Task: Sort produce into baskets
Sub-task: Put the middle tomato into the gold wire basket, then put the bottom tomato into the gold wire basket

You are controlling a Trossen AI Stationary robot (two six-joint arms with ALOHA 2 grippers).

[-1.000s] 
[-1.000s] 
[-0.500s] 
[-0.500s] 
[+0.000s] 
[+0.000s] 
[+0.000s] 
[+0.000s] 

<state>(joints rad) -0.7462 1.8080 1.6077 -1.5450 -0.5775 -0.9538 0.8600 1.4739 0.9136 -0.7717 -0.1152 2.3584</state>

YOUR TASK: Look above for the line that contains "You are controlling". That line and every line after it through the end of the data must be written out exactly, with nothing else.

TASK SOLUTION:
You are controlling a Trossen AI Stationary robot (two six-joint arms with ALOHA 2 grippers).

[-1.000s] 
[-1.000s] 
[-0.500s] 
[-0.500s] 
[+0.000s] 
[+0.000s] 
[+0.000s] 
[+0.000s] 

<state>(joints rad) -0.7462 1.8080 1.6077 -1.5450 -0.5775 -0.9538 0.8600 1.4739 0.9136 -0.7717 -0.1152 2.3584</state>

With this, there is nothing more to the exercise.